▶ _Exercise requirements_
Copy out the lines beginning at the one with "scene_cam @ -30" and ending at the last line of the data, both included; pictures stay out.

▶ _Collected data_
====

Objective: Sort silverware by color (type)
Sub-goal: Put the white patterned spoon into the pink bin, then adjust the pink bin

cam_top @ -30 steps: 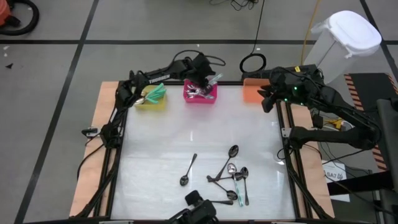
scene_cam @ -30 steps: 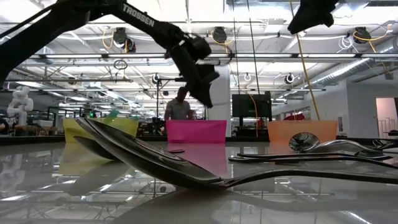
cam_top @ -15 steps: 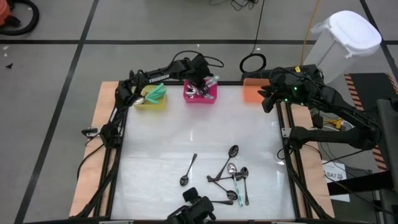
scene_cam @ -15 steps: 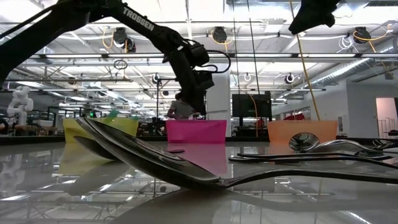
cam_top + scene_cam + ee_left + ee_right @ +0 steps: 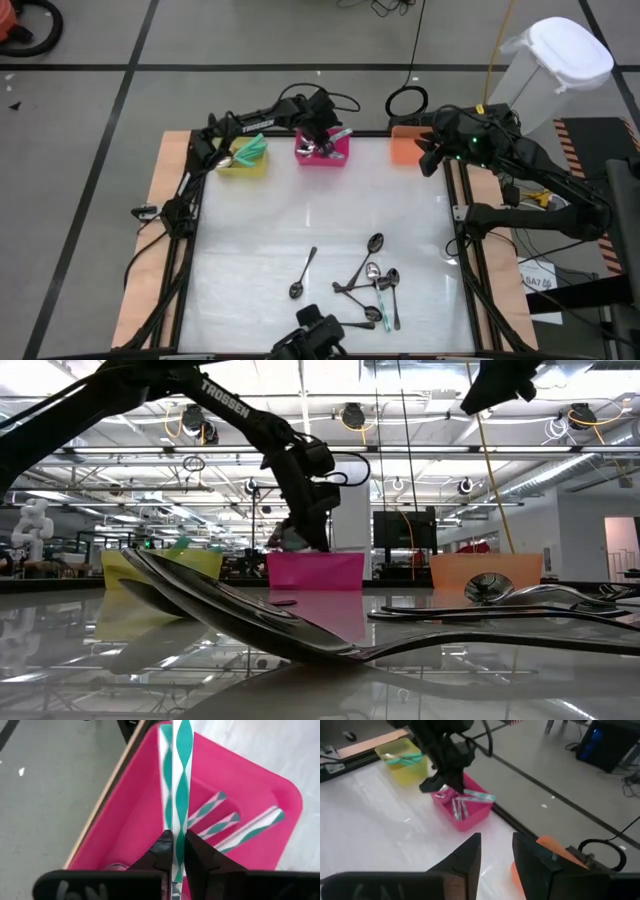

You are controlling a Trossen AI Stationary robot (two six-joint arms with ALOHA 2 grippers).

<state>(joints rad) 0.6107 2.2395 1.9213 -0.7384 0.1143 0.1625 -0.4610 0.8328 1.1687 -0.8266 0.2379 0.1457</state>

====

▶ _Output of the exercise_
scene_cam @ -30 steps: 
cam_top @ -15 steps: 
scene_cam @ -15 steps: 
cam_top + scene_cam + ee_left + ee_right @ +0 steps: 

You are controlling a Trossen AI Stationary robot (two six-joint arms with ALOHA 2 grippers).

<state>(joints rad) 0.6107 2.2395 1.9213 -0.7384 0.1143 0.1625 -0.4610 0.8328 1.1687 -0.8266 0.2379 0.1457</state>

For this exercise, the answer is now complete.